### EXERCISE AIM:
Everything in the listing below must be set down again exactly.

### DATA PROVIDED:
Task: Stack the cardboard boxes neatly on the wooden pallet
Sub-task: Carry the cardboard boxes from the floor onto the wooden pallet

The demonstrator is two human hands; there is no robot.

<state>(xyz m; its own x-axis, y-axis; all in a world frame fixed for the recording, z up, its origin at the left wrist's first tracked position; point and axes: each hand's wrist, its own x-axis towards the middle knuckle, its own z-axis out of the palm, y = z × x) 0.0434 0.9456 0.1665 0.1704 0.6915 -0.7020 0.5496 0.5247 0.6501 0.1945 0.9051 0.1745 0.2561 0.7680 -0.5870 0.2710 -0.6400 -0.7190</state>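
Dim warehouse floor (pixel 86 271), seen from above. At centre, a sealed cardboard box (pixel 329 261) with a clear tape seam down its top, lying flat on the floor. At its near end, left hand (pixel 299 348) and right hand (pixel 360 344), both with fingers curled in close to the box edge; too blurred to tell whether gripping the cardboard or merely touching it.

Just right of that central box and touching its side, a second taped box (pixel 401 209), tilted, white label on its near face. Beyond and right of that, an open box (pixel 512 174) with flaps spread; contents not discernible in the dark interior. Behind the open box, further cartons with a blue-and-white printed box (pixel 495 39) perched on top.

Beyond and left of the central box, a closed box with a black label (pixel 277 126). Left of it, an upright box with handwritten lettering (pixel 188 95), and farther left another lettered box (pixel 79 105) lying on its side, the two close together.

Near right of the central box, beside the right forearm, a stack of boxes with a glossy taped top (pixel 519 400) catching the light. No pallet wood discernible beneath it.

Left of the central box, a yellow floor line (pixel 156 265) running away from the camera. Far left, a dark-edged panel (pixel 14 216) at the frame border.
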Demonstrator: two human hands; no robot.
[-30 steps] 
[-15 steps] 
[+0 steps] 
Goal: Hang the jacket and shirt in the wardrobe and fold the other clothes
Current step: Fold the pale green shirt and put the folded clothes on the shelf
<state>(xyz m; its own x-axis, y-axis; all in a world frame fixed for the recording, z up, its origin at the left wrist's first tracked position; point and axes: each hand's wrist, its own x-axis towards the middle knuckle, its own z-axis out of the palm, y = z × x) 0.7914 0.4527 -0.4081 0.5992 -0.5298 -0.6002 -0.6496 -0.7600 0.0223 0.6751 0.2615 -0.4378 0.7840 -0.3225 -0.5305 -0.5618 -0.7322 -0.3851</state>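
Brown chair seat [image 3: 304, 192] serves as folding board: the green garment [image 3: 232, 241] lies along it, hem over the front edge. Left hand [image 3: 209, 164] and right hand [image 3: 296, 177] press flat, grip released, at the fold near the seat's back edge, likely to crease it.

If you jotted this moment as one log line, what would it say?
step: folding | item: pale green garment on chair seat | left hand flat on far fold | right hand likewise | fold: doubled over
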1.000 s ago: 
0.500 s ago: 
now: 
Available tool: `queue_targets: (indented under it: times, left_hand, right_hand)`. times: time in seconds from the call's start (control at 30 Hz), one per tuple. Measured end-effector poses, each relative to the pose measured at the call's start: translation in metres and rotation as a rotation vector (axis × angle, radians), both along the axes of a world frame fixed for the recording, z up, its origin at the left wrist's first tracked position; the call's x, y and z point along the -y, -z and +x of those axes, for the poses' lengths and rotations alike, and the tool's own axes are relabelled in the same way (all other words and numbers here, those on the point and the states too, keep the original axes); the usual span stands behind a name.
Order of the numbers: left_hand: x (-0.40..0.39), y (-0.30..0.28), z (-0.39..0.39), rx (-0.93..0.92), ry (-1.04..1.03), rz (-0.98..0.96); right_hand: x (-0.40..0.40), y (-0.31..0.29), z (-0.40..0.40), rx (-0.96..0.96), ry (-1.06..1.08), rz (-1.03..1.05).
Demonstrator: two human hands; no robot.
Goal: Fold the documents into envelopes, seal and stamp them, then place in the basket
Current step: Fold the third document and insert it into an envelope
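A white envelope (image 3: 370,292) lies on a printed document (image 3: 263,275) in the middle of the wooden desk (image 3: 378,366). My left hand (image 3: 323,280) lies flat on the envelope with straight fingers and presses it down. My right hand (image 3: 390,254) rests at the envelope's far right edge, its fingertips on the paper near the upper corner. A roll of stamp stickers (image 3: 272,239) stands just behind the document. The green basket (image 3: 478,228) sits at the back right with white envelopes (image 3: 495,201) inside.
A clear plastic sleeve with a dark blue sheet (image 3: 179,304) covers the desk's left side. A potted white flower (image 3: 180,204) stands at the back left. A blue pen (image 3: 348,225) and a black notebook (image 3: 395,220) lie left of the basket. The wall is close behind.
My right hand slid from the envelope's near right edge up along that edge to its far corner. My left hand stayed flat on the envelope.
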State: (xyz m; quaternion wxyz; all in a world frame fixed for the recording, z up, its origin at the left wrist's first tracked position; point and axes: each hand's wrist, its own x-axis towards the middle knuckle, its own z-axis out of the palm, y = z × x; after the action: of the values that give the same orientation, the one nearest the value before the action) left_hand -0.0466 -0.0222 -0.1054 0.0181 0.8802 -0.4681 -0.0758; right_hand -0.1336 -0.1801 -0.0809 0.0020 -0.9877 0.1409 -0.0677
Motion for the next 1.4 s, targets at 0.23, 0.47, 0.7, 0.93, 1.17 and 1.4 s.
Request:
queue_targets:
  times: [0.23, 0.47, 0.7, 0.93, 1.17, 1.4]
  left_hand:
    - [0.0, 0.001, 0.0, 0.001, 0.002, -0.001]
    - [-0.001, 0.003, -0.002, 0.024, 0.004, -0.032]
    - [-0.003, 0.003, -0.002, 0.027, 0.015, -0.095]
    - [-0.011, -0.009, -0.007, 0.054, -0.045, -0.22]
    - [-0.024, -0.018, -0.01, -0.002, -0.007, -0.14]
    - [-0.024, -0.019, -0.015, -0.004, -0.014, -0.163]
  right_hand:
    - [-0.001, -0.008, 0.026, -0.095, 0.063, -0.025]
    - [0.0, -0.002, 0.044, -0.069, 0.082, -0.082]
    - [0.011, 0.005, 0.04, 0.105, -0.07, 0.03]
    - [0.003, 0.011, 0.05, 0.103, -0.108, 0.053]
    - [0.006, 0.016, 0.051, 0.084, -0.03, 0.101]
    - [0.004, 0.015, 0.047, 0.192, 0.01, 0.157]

### EXERCISE SOLUTION:
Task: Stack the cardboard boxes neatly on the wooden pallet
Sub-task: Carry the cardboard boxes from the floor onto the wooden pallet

The demonstrator is two human hands; there is no robot.

<state>(xyz m; its own x-axis, y-axis; all in a world frame fixed for the recording, z up, its origin at the left wrist's first tracked position; point and axes: each hand's wrist, its own x-axis towards the middle knuckle, its own z-axis out of the palm, y = z × x) 0.0434 0.9456 0.1665 0.1704 0.6915 -0.7020 0.5496 0.5247 0.6501 0.1945 0.9051 0.1745 0.2561 0.7680 -0.5870 0.2710 -0.6400 -0.7190</state>
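Dim warehouse floor (pixel 86 271), seen from above. At centre, a sealed cardboard box (pixel 329 261) with a clear tape seam down its top, lying flat on the floor. At its near end, left hand (pixel 299 348) and right hand (pixel 360 344), both with fingers curled in close to the box edge; too blurred to tell whether gripping the cardboard or merely touching it.

Just right of that central box and touching its side, a second taped box (pixel 401 209), tilted, white label on its near face. Beyond and right of that, an open box (pixel 512 174) with flaps spread; contents not discernible in the dark interior. Behind the open box, further cartons with a blue-and-white printed box (pixel 495 39) perched on top.

Beyond and left of the central box, a closed box with a black label (pixel 277 126). Left of it, an upright box with handwritten lettering (pixel 188 95), and farther left another lettered box (pixel 79 105) lying on its side, the two close together.

Near right of the central box, beside the right forearm, a stack of boxes with a glossy taped top (pixel 519 400) catching the light. No pallet wood discernible beneath it.

Left of the central box, a yellow floor line (pixel 156 265) running away from the camera. Far left, a dark-edged panel (pixel 14 216) at the frame border.
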Demonstrator: two human hands; no robot.
[-30 steps] 
[-15 steps] 
[+0 steps] 
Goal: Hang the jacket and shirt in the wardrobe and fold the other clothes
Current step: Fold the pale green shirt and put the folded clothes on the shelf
<state>(xyz m; its own x-axis, y-axis; all in a world frame fixed for the recording, z up, its origin at the left wrist's first tracked position; point and axes: each hand's wrist, its own x-axis towards the middle knuckle, its own z-axis out of the palm, y = z × x) 0.7914 0.4527 -0.4081 0.5992 -0.5298 -0.6002 -0.6496 -0.7600 0.0223 0.6751 0.2615 -0.4378 0.7840 -0.3225 -0.5305 -0.5618 -0.7322 -0.3851</state>
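Brown chair seat [image 3: 304, 192] serves as folding board: the green garment [image 3: 232, 241] lies along it, hem over the front edge. Left hand [image 3: 209, 164] and right hand [image 3: 296, 177] press flat, grip released, at the fold near the seat's back edge, likely to crease it.

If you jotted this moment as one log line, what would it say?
step: folding | item: pale green garment on chair seat | left hand flat on far fold | right hand likewise | fold: doubled over
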1.000 s ago: 
0.500 s ago: 
now: 
Available tool: `queue_targets: (indented under it: times, left_hand, right_hand)`. times: time in seconds from the call's start (control at 30 Hz), one per tuple. Measured end-effector poses, each relative to the pose measured at the call's start: translation in metres and rotation as a rotation vector (axis × angle, radians), both along the axes of a world frame fixed for the recording, z up, its origin at the left wrist's first tracked position; the call's x, y and z point along the -y, -z and +x of those axes, for the poses' lengths and rotations alike, and the tool's own axes are relabelled in the same way (all other words and numbers here, those on the point and the states too, keep the original axes); the usual span stands behind a name.
Order of the numbers: left_hand: x (-0.40..0.39), y (-0.30..0.28), z (-0.39..0.39), rx (-0.93..0.92), ry (-1.04..1.03), rz (-0.98..0.96); right_hand: x (-0.40..0.40), y (-0.31..0.29), z (-0.40..0.40), rx (-0.96..0.96), ry (-1.06..1.08), rz (-1.03..1.05).
Demonstrator: two human hands; no robot.
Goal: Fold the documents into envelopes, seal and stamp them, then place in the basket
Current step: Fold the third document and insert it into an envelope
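A white envelope (image 3: 370,292) lies on a printed document (image 3: 263,275) in the middle of the wooden desk (image 3: 378,366). My left hand (image 3: 323,280) lies flat on the envelope with straight fingers and presses it down. My right hand (image 3: 390,254) rests at the envelope's far right edge, its fingertips on the paper near the upper corner. A roll of stamp stickers (image 3: 272,239) stands just behind the document. The green basket (image 3: 478,228) sits at the back right with white envelopes (image 3: 495,201) inside.
A clear plastic sleeve with a dark blue sheet (image 3: 179,304) covers the desk's left side. A potted white flower (image 3: 180,204) stands at the back left. A blue pen (image 3: 348,225) and a black notebook (image 3: 395,220) lie left of the basket. The wall is close behind.
My right hand slid from the envelope's near right edge up along that edge to its far corner. My left hand stayed flat on the envelope.
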State: (xyz m; quaternion wxyz; all in a world frame fixed for the recording, z up, its origin at the left wrist's first tracked position; point and axes: each hand's wrist, its own x-axis towards the middle knuckle, its own z-axis out of the palm, y = z × x; after the action: of the values that give the same orientation, the one nearest the value before the action) left_hand -0.0466 -0.0222 -0.1054 0.0181 0.8802 -0.4681 -0.0758; right_hand -0.1336 -0.1801 -0.0809 0.0020 -0.9877 0.1409 -0.0677
Motion for the next 1.4 s, targets at 0.23, 0.47, 0.7, 0.93, 1.17 and 1.4 s.
Request:
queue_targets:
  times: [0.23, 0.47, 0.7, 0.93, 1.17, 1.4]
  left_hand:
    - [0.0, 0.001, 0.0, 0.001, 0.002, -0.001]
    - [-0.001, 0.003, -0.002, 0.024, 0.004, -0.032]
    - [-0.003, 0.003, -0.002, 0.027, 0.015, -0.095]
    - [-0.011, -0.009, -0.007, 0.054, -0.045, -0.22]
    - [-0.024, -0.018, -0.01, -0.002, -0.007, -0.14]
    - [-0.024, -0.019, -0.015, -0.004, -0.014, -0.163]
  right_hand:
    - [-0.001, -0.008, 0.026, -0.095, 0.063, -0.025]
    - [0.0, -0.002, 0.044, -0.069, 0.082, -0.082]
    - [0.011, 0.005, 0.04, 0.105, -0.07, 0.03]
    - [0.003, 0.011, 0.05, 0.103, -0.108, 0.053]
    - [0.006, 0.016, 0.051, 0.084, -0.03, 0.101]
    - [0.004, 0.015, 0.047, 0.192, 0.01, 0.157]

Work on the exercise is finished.